In answer, Freize handed it to her. It was as bright as newly minted, newly polished gold. There was a picture of a king in the prow of his ship on one side, and an eight-petalled heraldic rose on the other side. In English currency it was worth three shillings and four pence, a sixth of a pound; in Venice it could be exchanged today for a gold ducat, tomorrow it might be more or less.

‘It looks like new,’ Freize remarked. ‘Whatever he says.’

‘But who would be minting fake English nobles in Venice?’ Ishraq wondered aloud.

‘And that’s the very question that Milord has set Luca to answer,’ Freize agreed. ‘But I can’t help but wonder why Milord is so interested. It’s hardly a sign of the end of days. It’s hardly a holy inquiry. Since Luca is appointed to the Order of Darkness to travel throughout Christendom and find the signs for the end of the world, why would he be ordered to discover the source of gold coins in Venice? I would have thought it was rather a worldly question for an Order that was established by the Pope to discover the date of the end of the world. What do they care about the value of English nobles?’

He saw, in her downturned face, the same scepticism about Milord that he felt. ‘Ah, you don’t like him any more than I do,’ he said flatly.

‘I don’t know him,’ she said. ‘Who does know him? He has never let any of us see his face. He didn’t tell us anything, beyond ordering us to come to Venice in disguise to find out about the coins. He commands Luca and Brother Peter as the commander of their Order but he gives us no reason to trust him.
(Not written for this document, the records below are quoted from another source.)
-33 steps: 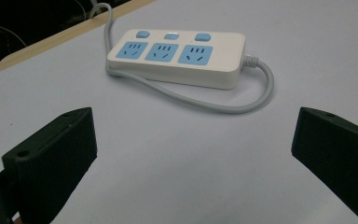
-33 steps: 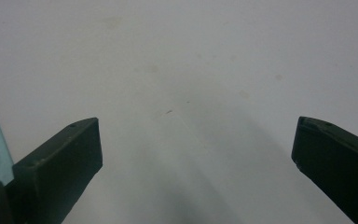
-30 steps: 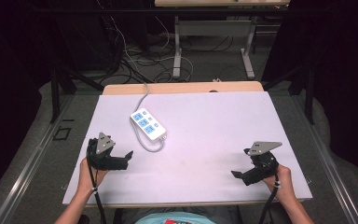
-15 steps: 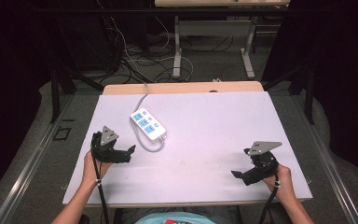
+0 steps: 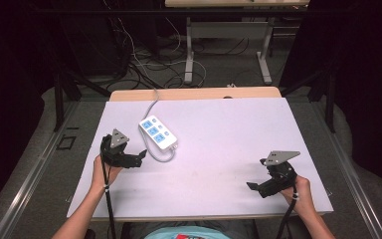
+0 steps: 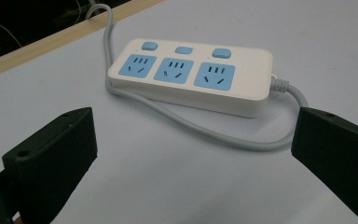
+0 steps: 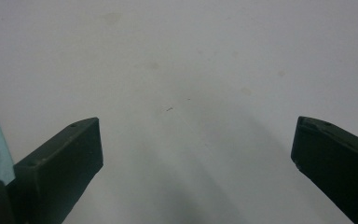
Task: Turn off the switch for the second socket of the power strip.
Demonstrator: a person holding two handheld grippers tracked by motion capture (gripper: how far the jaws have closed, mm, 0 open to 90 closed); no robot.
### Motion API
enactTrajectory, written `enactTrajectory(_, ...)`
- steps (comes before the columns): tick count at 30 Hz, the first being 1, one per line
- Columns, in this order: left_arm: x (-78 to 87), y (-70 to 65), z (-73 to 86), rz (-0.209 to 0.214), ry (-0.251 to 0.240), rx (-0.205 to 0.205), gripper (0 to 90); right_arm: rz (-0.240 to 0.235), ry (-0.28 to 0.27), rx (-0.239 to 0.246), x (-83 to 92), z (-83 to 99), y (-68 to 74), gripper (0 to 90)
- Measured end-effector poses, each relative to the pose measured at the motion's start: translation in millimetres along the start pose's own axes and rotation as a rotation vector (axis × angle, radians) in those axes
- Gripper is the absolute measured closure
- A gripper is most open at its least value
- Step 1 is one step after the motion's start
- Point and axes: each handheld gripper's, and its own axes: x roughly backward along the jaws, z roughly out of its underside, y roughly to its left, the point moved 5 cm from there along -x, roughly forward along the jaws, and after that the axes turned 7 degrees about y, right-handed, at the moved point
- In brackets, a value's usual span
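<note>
Nearest, the right gripper (image 5: 256, 188) rests wide open by the table's (image 5: 238, 129) front edge. Meanwhile the left gripper (image 5: 138, 158), jaws wide, has crept closer to the 3-socket power strip (image 5: 157, 132) mid-table; likely a grasp is next.

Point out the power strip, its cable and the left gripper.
power strip (image 6: 182, 70), left gripper view, middle blue socket.
cable (image 6: 200, 128), left gripper view, loop in front of the strip.
left gripper (image 5: 140, 157), high view, between its fingertips.
</note>
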Motion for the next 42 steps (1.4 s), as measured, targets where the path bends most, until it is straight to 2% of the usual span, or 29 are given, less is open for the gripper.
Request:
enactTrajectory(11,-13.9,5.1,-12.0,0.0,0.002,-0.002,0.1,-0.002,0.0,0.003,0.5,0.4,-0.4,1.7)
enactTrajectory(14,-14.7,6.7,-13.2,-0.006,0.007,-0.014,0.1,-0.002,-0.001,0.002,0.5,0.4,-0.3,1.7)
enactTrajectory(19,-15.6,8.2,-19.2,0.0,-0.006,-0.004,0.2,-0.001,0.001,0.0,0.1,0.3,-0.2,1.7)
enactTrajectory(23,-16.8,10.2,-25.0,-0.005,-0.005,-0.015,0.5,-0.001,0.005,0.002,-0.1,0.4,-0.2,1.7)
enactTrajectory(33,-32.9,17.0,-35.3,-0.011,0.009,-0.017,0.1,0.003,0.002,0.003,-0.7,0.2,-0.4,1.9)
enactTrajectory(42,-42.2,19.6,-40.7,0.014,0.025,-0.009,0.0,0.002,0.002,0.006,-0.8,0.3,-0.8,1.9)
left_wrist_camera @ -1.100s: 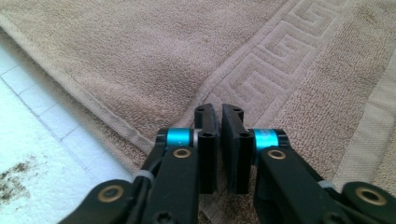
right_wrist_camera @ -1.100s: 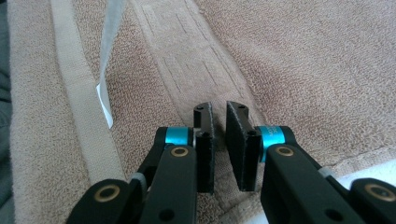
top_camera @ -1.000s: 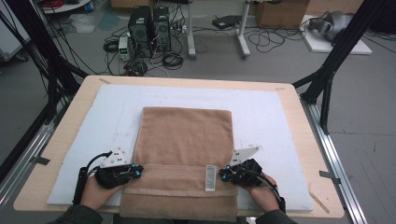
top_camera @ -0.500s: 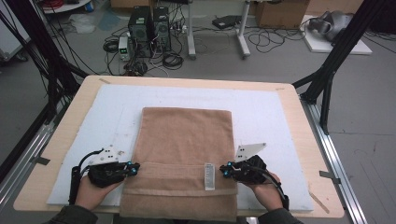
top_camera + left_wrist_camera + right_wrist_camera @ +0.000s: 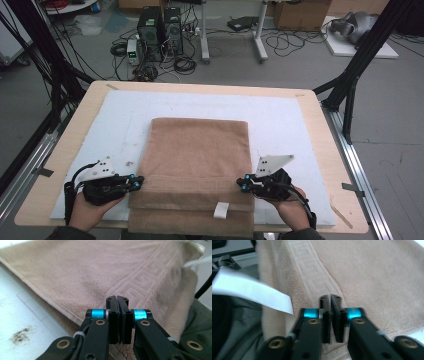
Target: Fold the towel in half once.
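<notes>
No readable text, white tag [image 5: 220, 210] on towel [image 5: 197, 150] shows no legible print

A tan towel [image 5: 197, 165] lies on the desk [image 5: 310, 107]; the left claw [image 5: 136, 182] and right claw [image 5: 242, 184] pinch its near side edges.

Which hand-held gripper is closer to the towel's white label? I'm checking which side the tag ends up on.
The right hand-held gripper: the white label lies just below it on the towel, far from the left hand-held gripper.

Light is soft and even from above, with weak shadows; the towel [image 5: 100, 272] edges in both gripper views are blurred.
</notes>
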Action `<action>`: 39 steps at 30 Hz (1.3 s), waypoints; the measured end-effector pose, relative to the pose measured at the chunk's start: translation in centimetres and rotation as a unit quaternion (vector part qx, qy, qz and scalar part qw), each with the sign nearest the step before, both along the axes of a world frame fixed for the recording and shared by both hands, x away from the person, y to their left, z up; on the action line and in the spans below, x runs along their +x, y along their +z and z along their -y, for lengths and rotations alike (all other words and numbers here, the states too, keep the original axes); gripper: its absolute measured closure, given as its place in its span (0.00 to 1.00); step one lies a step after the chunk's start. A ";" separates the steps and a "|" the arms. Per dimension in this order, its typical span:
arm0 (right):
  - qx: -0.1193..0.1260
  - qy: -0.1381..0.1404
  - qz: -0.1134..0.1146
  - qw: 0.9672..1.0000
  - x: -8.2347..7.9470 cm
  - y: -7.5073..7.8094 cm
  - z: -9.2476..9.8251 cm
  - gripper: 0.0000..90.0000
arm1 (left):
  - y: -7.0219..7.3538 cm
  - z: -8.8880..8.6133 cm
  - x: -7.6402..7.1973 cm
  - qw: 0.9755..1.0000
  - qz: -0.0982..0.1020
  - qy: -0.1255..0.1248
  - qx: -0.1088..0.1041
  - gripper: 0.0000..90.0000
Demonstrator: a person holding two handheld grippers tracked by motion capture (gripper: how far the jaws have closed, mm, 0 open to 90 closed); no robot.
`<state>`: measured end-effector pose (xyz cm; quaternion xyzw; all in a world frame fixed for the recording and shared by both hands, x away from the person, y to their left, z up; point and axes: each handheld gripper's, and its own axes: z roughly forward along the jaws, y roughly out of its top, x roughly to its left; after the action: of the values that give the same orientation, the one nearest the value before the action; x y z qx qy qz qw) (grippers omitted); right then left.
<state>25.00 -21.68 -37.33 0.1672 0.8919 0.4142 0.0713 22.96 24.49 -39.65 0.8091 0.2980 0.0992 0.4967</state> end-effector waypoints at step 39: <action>-0.006 0.018 -0.035 0.999 -0.1 -3.5 -0.2 0.97 | -2.2 1.6 -0.5 0.999 -0.016 -0.033 0.025 0.96</action>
<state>24.87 -21.48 -40.87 0.1653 0.8990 0.4041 0.0339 22.45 22.85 -41.88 0.8324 0.2765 0.0768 0.4740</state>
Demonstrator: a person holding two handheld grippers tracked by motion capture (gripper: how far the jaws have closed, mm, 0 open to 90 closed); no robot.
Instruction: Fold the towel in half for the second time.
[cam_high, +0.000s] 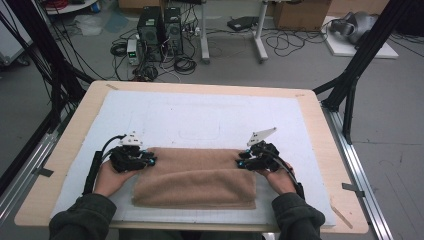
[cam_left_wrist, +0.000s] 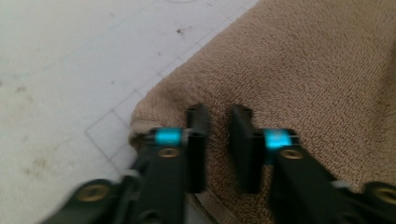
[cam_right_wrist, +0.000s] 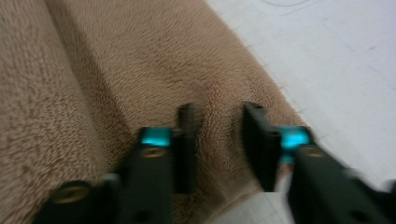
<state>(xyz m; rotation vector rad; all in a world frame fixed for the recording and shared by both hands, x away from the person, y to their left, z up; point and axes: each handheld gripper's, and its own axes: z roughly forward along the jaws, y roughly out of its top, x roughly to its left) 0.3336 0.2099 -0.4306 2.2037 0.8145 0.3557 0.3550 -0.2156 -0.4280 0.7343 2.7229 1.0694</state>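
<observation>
While the high view looks down on the pale wooden table (cam_high: 75, 125) with its white gridded mat (cam_high: 200, 115), a folded brown terry towel (cam_high: 197, 180) lies across the mat's near half, lengthwise from side to side. The left gripper (cam_high: 148, 161) sits at the towel's far left corner and the right gripper (cam_high: 242, 161) at its far right corner, each held by a hand in a dark sleeve (cables trail back along both wrists).

From the left gripper view, the left gripper (cam_left_wrist: 219, 140) has its two black jaws drawn close together, a ridge of the towel (cam_left_wrist: 317, 70) pinched between them near the rounded corner, white mat (cam_left_wrist: 70, 70) alongside.

From the right gripper view, which is blurred, the right gripper (cam_right_wrist: 217, 140) seems likewise closed on a bunched fold of the towel (cam_right_wrist: 116, 60) near its edge, the mat (cam_right_wrist: 336, 60) beyond.
</observation>
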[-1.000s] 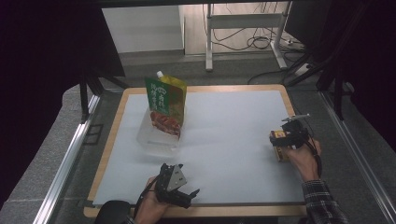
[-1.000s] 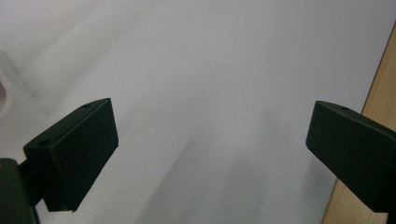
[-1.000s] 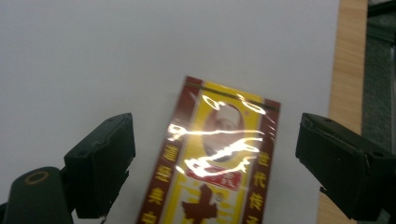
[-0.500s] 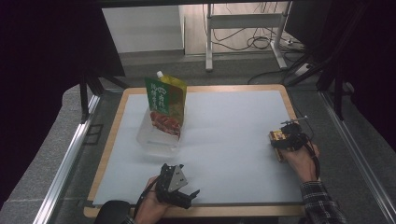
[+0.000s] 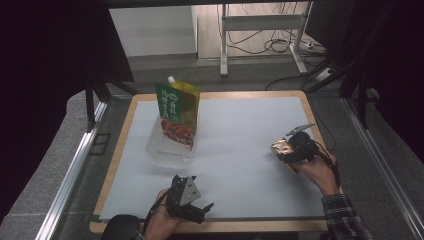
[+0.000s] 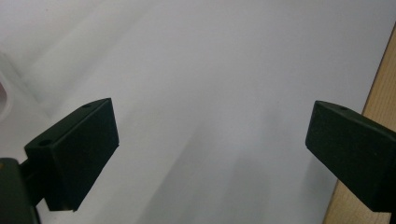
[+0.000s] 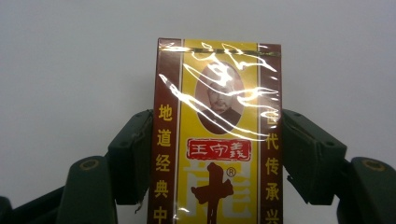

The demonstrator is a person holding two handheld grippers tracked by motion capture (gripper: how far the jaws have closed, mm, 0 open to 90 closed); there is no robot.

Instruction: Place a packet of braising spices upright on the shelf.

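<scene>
since the earlier frame the right gripper [image 5: 286, 151] has slid a little across the white mat [image 5: 240, 135] toward its middle, off the wooden rim, and its jaws have just been closing on the small box [image 5: 281, 148] between them. the left gripper [image 5: 197, 210] sits where it was at the near edge, jaws spread wide with nothing between them; its own view shows bare mat and a strip of the board's edge [image 6: 380, 98].

the step in hand looks like the pick-up: the right gripper [image 7: 212, 158] now has the box [image 7: 217, 135] clamped by its 2 long sides, the pads pressing on the wrapper. i judge the lift has barely begun, and the likely goal is the clear plastic tub [image 5: 167, 150] over at the far left, where a green and yellow spouted pouch [image 5: 177, 112] already stands upright. the next move calls for a steady carry across the mat, well clear of the pouch's top, then a tidy lowering into the tub beside it without knocking it over.

the box is slim and upright in the jaws, yellow down the middle with dark red bands at each side, chinese characters, an oval portrait and a red label. it is wrapped in glossy film that catches the light, so it may be slippery under the pads.
</scene>
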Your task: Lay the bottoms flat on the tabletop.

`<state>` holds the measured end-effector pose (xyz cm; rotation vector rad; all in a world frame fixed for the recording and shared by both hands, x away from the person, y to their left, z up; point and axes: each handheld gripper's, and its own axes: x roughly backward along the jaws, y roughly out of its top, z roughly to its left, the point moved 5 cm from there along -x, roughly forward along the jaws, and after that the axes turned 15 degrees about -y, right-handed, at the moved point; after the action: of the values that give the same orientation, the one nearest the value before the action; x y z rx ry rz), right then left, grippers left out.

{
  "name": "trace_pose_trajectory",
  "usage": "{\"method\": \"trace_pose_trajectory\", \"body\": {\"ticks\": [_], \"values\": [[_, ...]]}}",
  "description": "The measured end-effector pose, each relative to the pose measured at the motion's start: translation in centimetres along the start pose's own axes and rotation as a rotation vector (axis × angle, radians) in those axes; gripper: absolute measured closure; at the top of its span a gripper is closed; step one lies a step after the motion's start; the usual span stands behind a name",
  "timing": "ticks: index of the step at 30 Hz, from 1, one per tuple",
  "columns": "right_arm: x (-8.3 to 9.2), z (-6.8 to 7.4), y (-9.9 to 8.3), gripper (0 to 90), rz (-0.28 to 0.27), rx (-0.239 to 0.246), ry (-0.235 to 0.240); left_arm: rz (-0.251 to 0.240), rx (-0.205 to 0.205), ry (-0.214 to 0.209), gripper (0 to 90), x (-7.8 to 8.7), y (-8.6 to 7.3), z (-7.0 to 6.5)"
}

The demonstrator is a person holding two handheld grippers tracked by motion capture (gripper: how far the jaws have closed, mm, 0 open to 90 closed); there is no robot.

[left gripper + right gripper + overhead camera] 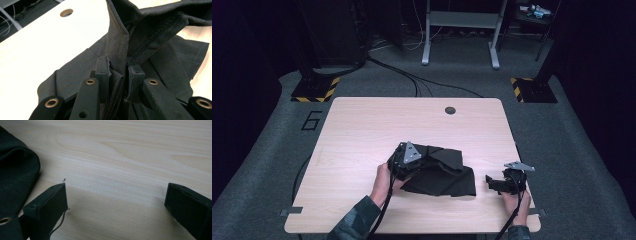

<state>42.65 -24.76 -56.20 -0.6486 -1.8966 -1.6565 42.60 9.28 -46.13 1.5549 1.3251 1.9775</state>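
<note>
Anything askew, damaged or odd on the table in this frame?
Nothing damaged or spilled. The dark cloth lies rumpled, one seamed fold pulled up and pinched in the left tongs. A loose thread hangs from a pad of the open right tongs, which sit over bare table.

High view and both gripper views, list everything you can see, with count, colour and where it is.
garment: one, black, crumpled, near middle of the table, one fold pinched up.
table: one, light wood, centre of the room.
cable hole: one, dark, far side of the tabletop.
floor marking 6: one, black, carpet left of the table.
striped stand bases: two, yellow and black, beyond the far corners.
grey frame: one, light grey, far background.
left tool: one, black, shut on the garment fold.
right tool: one, black, open over bare tabletop, right of the garment.
</note>
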Motion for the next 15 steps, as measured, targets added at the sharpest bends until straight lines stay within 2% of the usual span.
{"method": "trace_pose_trajectory", "body": {"ticks": [15], "values": [[0.0,0.0,0.0,3.8,-0.001,0.003,-0.002,-0.055,0.031,0.064,75.7,2.8,0.2,2.2]]}}
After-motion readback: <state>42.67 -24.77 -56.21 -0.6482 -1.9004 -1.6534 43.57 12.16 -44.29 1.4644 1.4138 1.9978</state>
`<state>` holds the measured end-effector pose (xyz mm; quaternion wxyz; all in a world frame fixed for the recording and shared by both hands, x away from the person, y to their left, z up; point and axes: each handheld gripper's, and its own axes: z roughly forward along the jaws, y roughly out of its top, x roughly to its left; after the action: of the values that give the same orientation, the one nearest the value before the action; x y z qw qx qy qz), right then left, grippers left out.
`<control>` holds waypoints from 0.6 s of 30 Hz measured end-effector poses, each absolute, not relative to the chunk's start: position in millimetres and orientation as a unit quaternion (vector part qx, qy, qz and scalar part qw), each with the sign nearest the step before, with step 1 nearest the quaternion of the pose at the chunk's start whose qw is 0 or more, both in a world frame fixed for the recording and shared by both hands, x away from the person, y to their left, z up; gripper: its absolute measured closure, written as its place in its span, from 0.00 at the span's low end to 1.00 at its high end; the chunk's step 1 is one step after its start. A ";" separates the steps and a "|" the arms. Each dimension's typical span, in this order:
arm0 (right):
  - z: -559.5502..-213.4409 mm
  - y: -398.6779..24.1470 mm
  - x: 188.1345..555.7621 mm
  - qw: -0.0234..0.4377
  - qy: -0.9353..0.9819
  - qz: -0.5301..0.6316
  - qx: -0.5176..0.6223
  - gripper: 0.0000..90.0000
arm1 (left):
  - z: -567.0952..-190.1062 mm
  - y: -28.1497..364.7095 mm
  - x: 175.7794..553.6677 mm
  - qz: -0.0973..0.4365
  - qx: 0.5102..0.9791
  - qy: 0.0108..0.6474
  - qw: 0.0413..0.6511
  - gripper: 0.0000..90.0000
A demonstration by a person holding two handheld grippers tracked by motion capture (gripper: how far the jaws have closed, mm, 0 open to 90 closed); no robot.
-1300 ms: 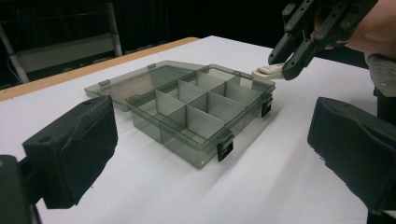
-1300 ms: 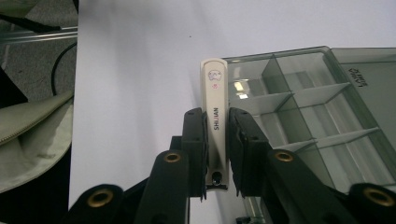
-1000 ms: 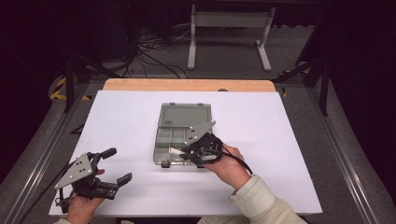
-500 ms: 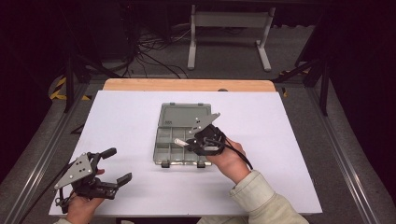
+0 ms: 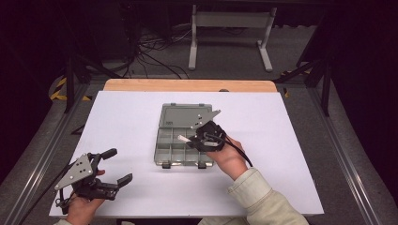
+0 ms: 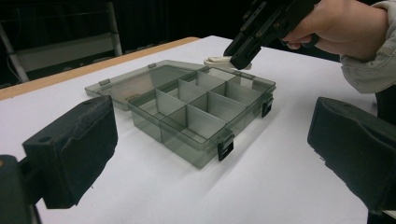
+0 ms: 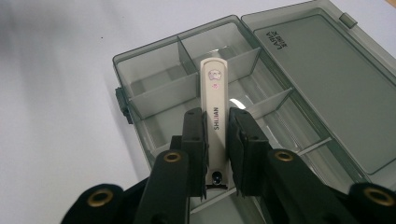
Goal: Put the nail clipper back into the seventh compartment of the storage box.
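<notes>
A: Where's the cream metal nail clipper [image 7: 214,100]?
B: Clenched in the right claw [image 7: 216,135], above the smoky plastic compartment box [image 5: 174,150] — stiff, light, slick; grip mid-body. Left claw [image 5: 116,165] released.

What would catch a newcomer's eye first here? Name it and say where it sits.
The cream nail clipper clamped in the right gripper, held over the compartments of the open smoky-grey organizer box at the middle of the white table. Next, the left gripper with its jaws wide apart, near the table's front left corner.
</notes>
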<state>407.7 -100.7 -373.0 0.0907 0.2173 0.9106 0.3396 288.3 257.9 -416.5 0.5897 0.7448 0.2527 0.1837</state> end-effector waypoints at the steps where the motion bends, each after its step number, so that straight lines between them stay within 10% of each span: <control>1: -374.3 -99.8 407.1 0.091 0.911 0.338 0.220 0.86 | -416.4 257.8 288.1 0.184 0.744 0.253 0.590 0.03; 18: -393.9 -97.0 407.4 0.079 0.913 0.323 0.238 0.86 | -416.1 258.1 287.9 0.183 0.744 0.253 0.590 0.03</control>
<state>407.4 -97.0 -393.9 0.0787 0.2377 0.9128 0.3227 287.9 258.1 -416.1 0.5900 0.7445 0.2530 0.1834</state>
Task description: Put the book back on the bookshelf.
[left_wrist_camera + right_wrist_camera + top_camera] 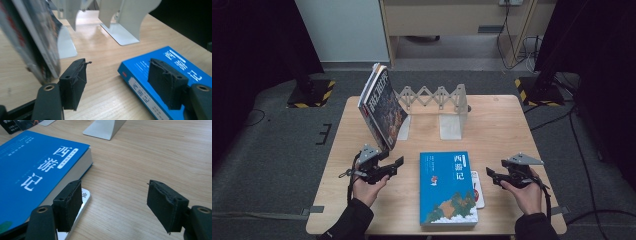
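Note:
A thick blue book [448, 187] with white characters lies flat near the table's front edge, between my two hands. It also appears in the left gripper view [147, 67] and the right gripper view [32, 167]. Dark-covered books [381, 107] lean tilted against the left plate of a pale expanding bookend rack [437, 100]. My left gripper [393, 167] is open, left of the blue book and just in front of the leaning books [37, 40]. My right gripper [493, 177] is open to the right of the blue book, empty.
A thin white booklet [478, 189] with red marks pokes out from under the blue book's right side, close to my right gripper [113, 202]. The rack's right upright plate [452, 120] stands behind the blue book. Bare wood lies at the table's right side.

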`<move>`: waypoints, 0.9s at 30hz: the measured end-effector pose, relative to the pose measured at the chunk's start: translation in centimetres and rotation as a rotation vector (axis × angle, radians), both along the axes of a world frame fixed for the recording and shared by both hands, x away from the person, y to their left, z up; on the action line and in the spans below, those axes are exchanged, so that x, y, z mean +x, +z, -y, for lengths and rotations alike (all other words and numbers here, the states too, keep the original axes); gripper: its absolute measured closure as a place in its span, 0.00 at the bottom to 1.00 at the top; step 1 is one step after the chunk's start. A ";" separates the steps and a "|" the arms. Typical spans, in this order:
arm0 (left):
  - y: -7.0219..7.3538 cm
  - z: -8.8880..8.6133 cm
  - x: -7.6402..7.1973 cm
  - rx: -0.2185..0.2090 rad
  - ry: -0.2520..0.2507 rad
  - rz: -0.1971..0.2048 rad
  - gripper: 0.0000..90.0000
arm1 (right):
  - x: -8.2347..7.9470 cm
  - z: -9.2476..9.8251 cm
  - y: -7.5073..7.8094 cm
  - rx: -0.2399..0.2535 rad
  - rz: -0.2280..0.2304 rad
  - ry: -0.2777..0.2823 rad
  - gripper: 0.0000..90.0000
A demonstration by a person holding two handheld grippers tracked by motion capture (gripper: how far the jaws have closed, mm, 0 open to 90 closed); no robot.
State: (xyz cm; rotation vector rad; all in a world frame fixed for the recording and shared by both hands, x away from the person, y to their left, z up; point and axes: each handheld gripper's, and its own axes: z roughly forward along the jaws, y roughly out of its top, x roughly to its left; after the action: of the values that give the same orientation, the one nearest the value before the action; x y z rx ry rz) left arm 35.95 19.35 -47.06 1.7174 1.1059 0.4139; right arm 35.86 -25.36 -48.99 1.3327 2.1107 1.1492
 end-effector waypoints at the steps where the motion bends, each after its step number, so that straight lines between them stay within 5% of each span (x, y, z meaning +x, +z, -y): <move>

He hates the Ottomans as if they were poison – well, I understand that – they have just conquered Constantinople and he thinks that if they reach Rome then the world will end. But I don’t see how to trust a man who lives his life as if he were always on the very edge of world disaster. His whole work, his whole life is waiting for the end of the world. He’s an angry man and a fearful man, I really don’t like him.’